これをやめさせるためには、「おもちゃは飼い主に預けても返してもらえる」ことを理解してもらうことが大切です。
片付けたいときやおもちゃから口を離してほしい時、「ちょうだい」「出せ」と声をかけてみましょう。
うまく手放してくれたら思い切り褒めます。犬がおもちゃを手放したらほめ、またおもちゃを預けるといった風に何度も繰り返すと、犬は「おもちゃを離しても返してもらえる」と学習し、執着が薄れていくことがあります。
おもちゃに執着している場合は、おもちゃは自由に犬が持ち出せないようにしておくことも大切です。飼い主がおもちゃを持ちだしたら遊ぶ、そして必ず飼い主が回収し片づけることが重要です。
偽妊娠の可能性?!
犬の「執着」について語る場合、「偽妊娠」についても触れる必要があります。
雌の犬の場合、避妊手術をしていなければ半年から一年ごとに発情が起こります。発情後はおよそ二カ月ほどの間、ホルモンのバランスが崩れ「偽妊娠」と呼ばれる状態になることがあります。
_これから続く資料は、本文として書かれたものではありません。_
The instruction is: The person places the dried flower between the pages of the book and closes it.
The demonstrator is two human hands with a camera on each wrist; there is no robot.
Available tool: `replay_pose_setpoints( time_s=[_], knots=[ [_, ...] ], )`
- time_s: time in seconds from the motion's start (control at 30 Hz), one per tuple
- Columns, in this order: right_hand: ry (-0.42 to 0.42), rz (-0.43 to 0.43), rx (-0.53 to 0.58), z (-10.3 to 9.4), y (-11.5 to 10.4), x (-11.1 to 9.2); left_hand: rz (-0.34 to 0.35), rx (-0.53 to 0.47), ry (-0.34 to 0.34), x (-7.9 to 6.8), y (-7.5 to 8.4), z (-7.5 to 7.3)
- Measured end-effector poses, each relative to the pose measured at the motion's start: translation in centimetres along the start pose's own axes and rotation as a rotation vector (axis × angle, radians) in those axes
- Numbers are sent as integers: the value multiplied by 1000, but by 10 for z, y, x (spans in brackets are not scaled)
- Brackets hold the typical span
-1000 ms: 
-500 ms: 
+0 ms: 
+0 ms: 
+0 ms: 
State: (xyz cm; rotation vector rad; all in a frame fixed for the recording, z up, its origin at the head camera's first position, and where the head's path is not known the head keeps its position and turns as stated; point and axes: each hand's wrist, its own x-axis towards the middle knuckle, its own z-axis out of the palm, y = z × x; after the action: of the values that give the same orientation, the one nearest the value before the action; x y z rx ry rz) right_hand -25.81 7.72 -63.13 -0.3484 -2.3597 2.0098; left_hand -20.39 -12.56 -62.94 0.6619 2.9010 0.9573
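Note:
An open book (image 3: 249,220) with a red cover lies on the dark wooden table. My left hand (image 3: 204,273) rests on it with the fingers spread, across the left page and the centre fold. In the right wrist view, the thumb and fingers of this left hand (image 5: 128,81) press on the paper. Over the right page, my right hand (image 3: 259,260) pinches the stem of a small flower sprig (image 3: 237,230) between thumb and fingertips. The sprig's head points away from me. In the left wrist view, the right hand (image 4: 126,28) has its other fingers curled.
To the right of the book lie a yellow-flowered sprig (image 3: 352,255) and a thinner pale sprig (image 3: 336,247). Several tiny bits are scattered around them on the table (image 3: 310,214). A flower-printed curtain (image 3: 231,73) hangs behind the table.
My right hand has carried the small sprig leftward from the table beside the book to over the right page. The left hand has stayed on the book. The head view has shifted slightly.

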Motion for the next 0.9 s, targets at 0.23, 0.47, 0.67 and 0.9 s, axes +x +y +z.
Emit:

この状態になると、犬の身体は妊娠した時と同じような状態になり、乳汁がでたり情緒不安定になったりすることが増えます。また、巣穴を掘ろうとしたり、ぬいぐるみを子犬に見立てて寝床に運んでベロベロと嘗め回す行動も多く見られるようになります。
一過性のものではありますが、この期間、犬はぬいぐるみを離そうとはしなくなるのです。
偽妊娠で執着が強くなっている場合、時期が過ぎるのを待つしかありません。およそ数日から数週間でホルモンバランスが落ち着き、いつもの状態に戻っていくでしょう。
なお、偽妊娠を「何回も繰り返す」「以前より執着がすごい」という場合は、女性ホルモンが大いに関係している状態です。避妊手術のことも含め、かかりつけの獣医師さんに相談をしてみてください。
まとめ
犬がぬいぐるみを手放さない理由は、とにかく「執着」が理由です。
強すぎる執着心の場合、飼い主との関係を壊しかねないため、なるべくゆっくり「おもちゃは返してもらえる」ことを覚えてもらいましょう。一人で遊ぶより一緒に遊ぶほうが楽しい、ということを分かってもらうのも良いでしょう。
また、確率は非常に低いものと思われますが、偽妊娠ではなく本当に妊娠しているかもしれない場合には、早めにレントゲンやエコーなどで検査をしましょう。